Australian Nebbiolo

Yesterday we recieved a new wine to add to the list, Quealy Nebbiolo 2012.

This wine is from a central Victorian vineyard in the Pyreneese mountain (read hills not alps) range. I have tried a few wines of this variety and vintage lately and feel that it may become a real presence on many wine list and bottle shop shelves over the coming little while. So I though I might write a little about this wine, grape and producer.

 

I really like what Kathleen has done with this wine, it has a lively bright palate with the famous purfume that this grape is so highly regarded for. The colour is bright and brick red and still very vibrant. Often when I am enjoying nebbiolo I am looking into a very different liquid in a glass, this is because the Italians love to create structure using oak to balance that wonderful fine acidity that the best vineyards and winemakers of Piemonte have in their wine.

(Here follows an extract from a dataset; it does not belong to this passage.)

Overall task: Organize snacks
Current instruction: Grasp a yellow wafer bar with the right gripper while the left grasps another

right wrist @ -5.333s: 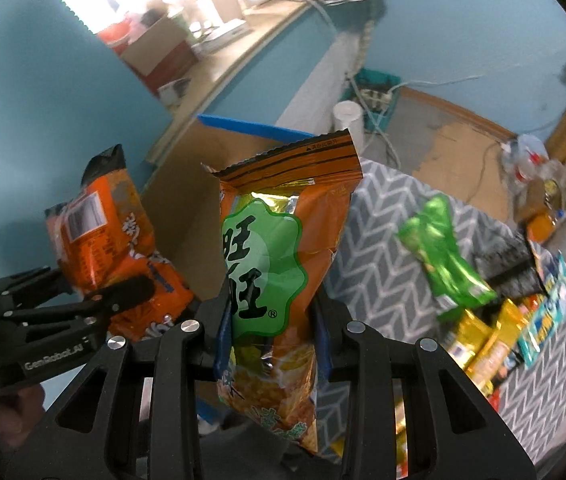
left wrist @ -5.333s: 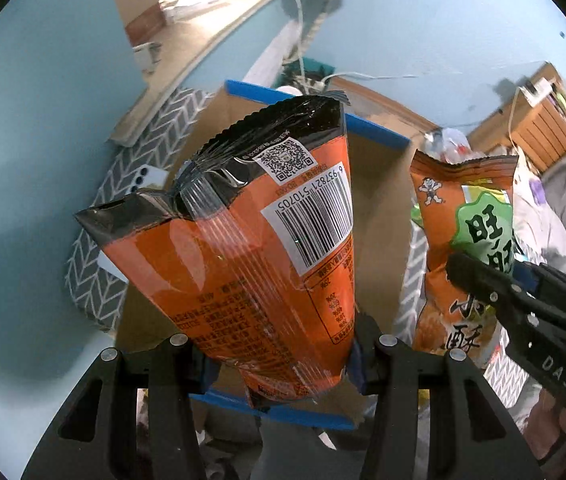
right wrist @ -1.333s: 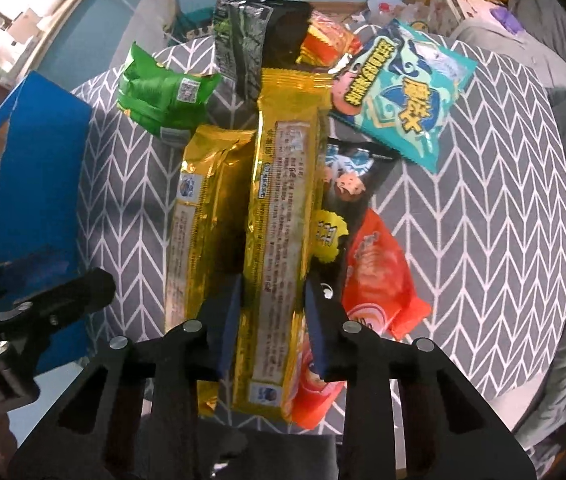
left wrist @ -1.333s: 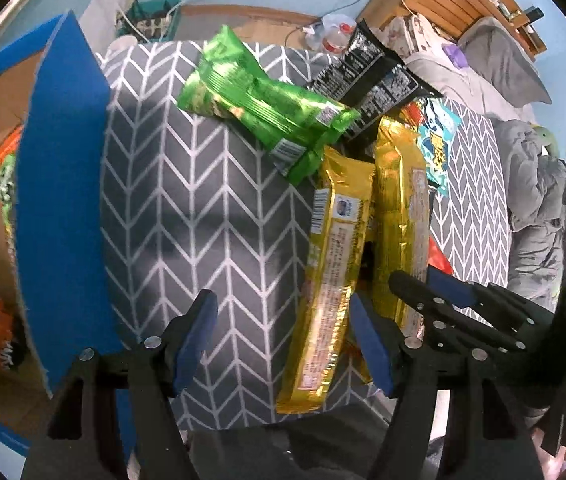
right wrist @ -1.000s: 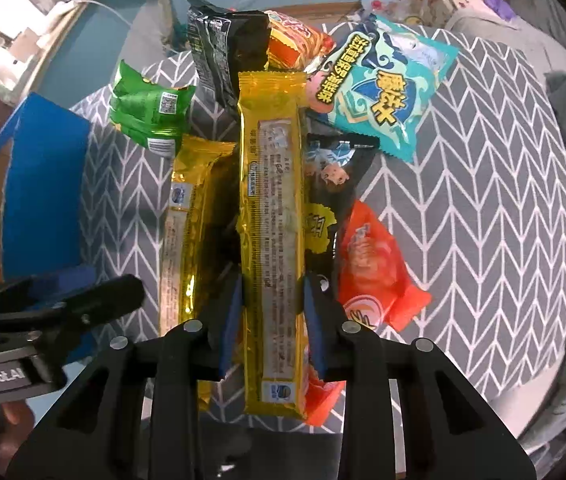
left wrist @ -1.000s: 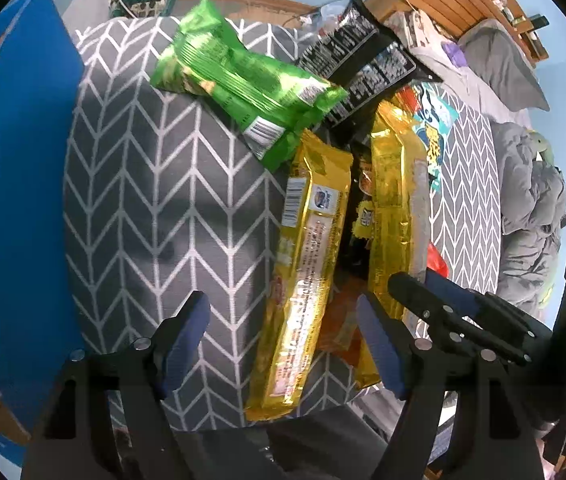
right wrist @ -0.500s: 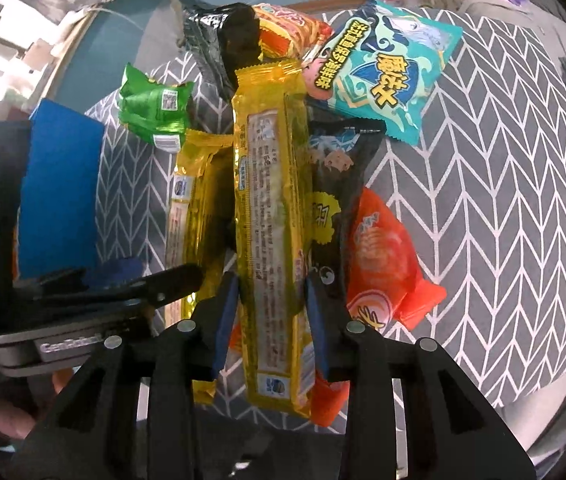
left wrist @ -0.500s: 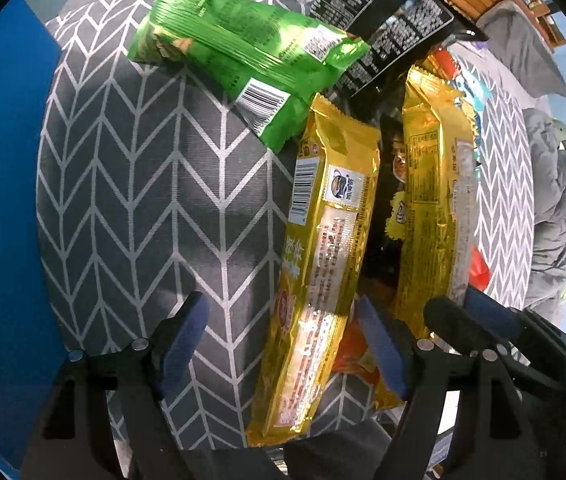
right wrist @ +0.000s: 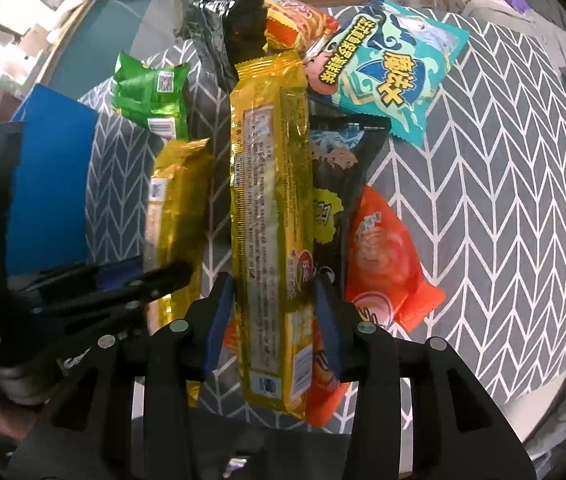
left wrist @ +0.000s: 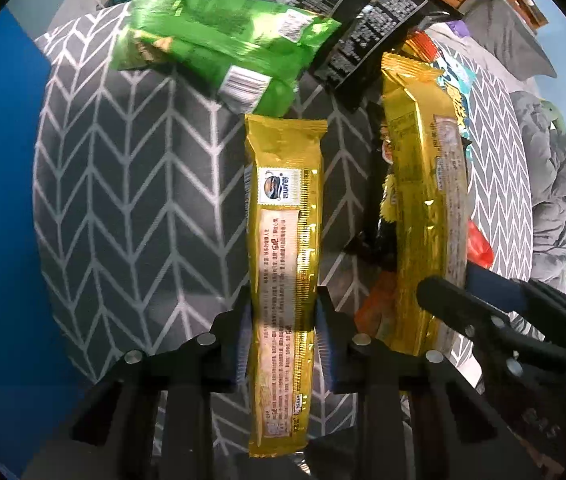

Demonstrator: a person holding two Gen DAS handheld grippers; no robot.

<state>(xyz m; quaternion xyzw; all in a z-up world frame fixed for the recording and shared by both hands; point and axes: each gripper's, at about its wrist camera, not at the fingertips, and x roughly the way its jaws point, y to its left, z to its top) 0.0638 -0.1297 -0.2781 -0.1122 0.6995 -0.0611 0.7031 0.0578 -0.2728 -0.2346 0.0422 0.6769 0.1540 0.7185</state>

This oak really needs time to integrate into the wine and so the fruit colour has really dropped away by the time these wines are released.

She has used both Amphora and barrels when making this wine the Barolo DOC rules mean that the Italians can not use this method but I have tried a couple of Nebiolos from further north closer to the Swiss border that have also been fermented in concrete and remember that they seemed to have a similar supple fresh character to them.

 

Here is a link to Kathleens web page if you would like to find out more about her.

Here is a link to some of my favorite Barolo producers  (GAJA )page if you want to get your hand on some of these I suggest MW muesum store to buy wine that has been super cellared and is ready to enjoy now (once it has settled down after transport to your house 2 weeks or so I think is best)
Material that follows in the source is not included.